Leaders are racing to implement generative AI training and tools in as many places as possible, but often without a clear sense of purpose. The result is scattered pilots, overlapping systems, and uncertain returns.

Stop “AI-ing All Over the Place”: Why Baselines, Literacy, and Community Matter

When it comes to AI adoption, one theme keeps coming up in conversations with executives: enthusiasm is high, but focus is scattered.

As one Chief Data Officer recently told Merav Yuravlivker, Chief Learning Officer of Data Society Group, “Everyone is AI-ing all over the place.”

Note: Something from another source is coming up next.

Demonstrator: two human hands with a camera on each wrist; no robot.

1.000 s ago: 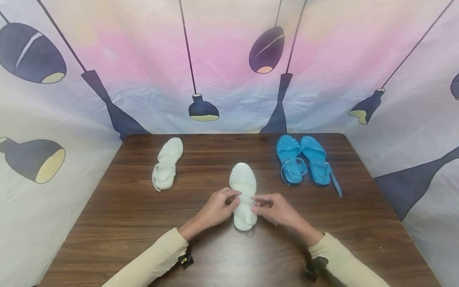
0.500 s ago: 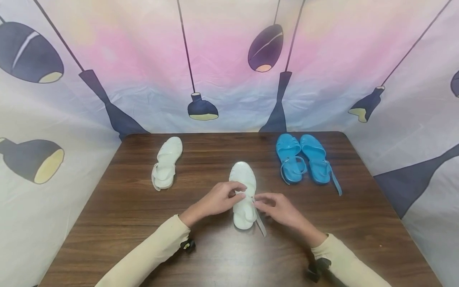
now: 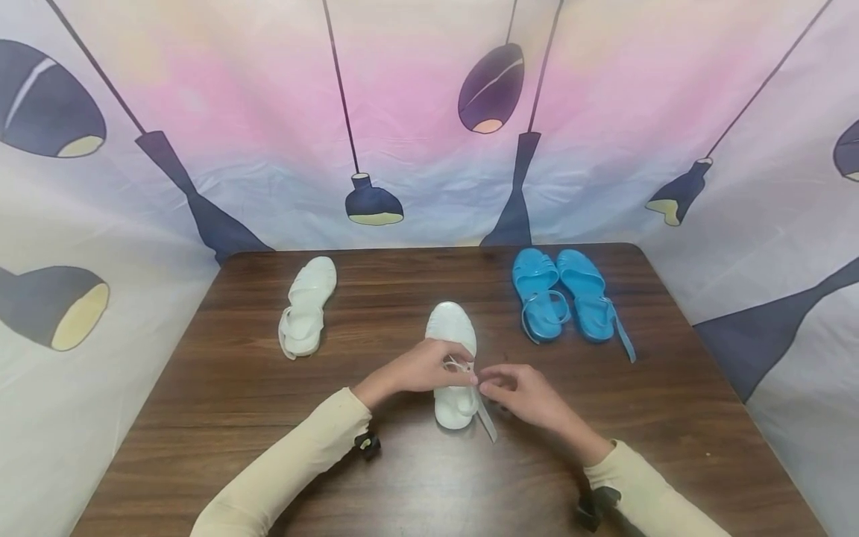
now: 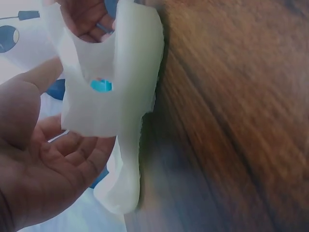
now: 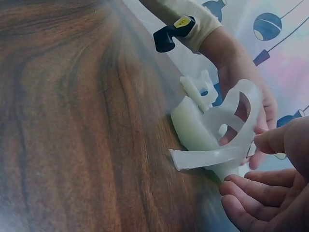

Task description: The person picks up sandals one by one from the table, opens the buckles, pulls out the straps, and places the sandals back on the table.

It’s a striking phrase because it captures where many organizations find themselves today. Leaders are racing to implement generative AI training and tools in as many places as possible, but often without a clear sense of purpose. The result is scattered pilots, overlapping systems, and uncertain returns. Merav is quick to point out that while enthusiasm is essential, it’s not enough. “My recommendation is always to start with the solution, start with the objective, and then determine what the parameters are and where AI can fit into that strategically.”

Why Every AI Training Program Needs a Baseline

That clarity starts with something deceptively simple: knowing where you are right now. Merav has seen too many companies skip this step. “One of the biggest mistakes that I see with the organizations that I talk to is that there isn’t a baseline for what they want to improve,” she explains.

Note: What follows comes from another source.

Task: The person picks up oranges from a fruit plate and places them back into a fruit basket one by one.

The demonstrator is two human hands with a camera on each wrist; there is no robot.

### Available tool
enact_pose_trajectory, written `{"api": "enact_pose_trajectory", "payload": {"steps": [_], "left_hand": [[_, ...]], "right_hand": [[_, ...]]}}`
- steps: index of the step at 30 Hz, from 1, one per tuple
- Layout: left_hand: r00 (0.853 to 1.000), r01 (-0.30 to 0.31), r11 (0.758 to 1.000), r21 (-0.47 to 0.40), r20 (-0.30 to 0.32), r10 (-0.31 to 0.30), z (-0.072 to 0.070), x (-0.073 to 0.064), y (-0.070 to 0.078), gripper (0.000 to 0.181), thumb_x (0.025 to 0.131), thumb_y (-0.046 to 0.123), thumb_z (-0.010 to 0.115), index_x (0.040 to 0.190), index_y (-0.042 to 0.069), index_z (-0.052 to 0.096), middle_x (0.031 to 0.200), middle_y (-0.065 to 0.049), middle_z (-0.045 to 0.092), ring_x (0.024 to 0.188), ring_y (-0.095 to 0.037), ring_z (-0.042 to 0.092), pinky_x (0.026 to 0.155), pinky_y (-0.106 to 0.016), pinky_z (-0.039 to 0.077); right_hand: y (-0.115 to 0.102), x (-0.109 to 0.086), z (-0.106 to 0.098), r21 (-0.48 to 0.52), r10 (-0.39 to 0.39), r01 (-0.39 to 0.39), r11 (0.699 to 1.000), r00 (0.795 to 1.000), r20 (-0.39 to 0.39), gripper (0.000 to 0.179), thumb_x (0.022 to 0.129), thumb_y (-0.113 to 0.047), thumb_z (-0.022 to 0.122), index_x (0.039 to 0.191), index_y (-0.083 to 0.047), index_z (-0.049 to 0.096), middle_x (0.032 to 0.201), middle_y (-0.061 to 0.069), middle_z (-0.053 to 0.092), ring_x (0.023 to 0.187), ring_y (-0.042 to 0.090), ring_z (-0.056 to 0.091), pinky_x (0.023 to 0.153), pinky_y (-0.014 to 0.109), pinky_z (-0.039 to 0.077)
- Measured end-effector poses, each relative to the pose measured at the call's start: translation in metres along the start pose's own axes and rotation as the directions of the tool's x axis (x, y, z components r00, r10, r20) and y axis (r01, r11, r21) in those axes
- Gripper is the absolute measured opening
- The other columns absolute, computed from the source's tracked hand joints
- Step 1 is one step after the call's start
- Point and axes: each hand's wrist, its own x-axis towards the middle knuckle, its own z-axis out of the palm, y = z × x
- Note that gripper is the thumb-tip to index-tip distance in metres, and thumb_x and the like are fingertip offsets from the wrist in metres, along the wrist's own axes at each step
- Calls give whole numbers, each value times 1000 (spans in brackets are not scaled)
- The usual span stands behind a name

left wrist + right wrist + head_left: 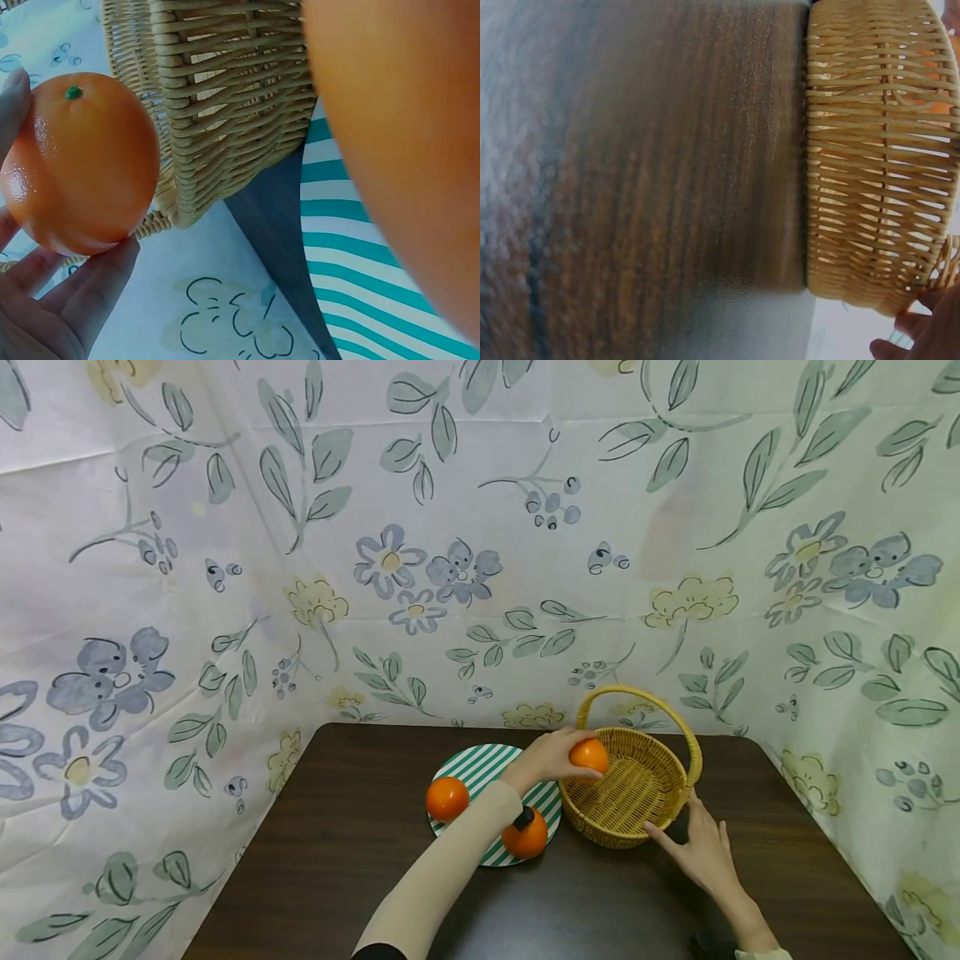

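Observation:
My left hand [551, 757] grips an orange [589, 757] at the left rim of a yellow wicker basket [626, 789]. Seen from the left wrist, the held orange [82, 165] shows a green stem spot, with fingers and thumb around it beside the basket's wall [232, 97]. My right hand [703, 850] is at the basket's right front side, thumb and fingers spread against the rim near the handle's base. In the right wrist view only part of that hand [930, 330] shows, touching the woven rim. The visible basket floor is bare.
Left of the basket, a green-and-white striped plate [480, 762] carries an orange [447, 799] and another orange [525, 833], partly behind my left wrist. All stand on a dark wooden table [337, 843]. Floral cloth [465, 527] hangs behind and at the sides. The basket's tall handle [678, 718] arches upward.

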Motion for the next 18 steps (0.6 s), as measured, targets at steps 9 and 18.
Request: {"api": "enact_pose_trajectory", "payload": {"steps": [9,18], "left_hand": [[999,-1,999,51,37,-1,3,7,4,73,76,62,63,139,29,42,126,1,53,92,-11,57,75,-23,49],[997,-7,994,109,74,-2,7,17,5,73,75,64,61,138,32,42,124,1,53,94,-10,56,76,-23,48]], "right_hand": [[-1,-1,0,-10,10,-10,1000,1000,18,103,83,-55,60,147,4,5,141,37,26,124,55,27,99,72,8],[-1,-1,-1,-10,15,-15,1000,1000,26,104,82,-56,59,148,2,3,141,37,26,124,55,26,100,72,6]]}}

It’s easy to assume that launching a generative AI training program will automatically create efficiency gains or boost retention. But Merav emphasizes that you can’t know if that’s true unless you measure what things look like before you begin. “Sometimes a 5% improvement can mean tens of millions of dollars, and sometimes not. It depends on the size of your organization and the projects you’re working on.”

The takeaway: don’t just expect AI training to move the needle, define what the needle is and how much movement matters.

Expanding AI Training Beyond Technical Teams

When Data Society launched in 2014, most AI training programs centered on technical staff: data scientists, engineers, and IT teams. Fast forward to today, and the conversation looks completely different. Executives now come to Merav with a new priority. “Executives [are] coming to me and saying, ‘I wanna make sure that everybody in our company is AI literate, is data and AI literate.’ And I love that.”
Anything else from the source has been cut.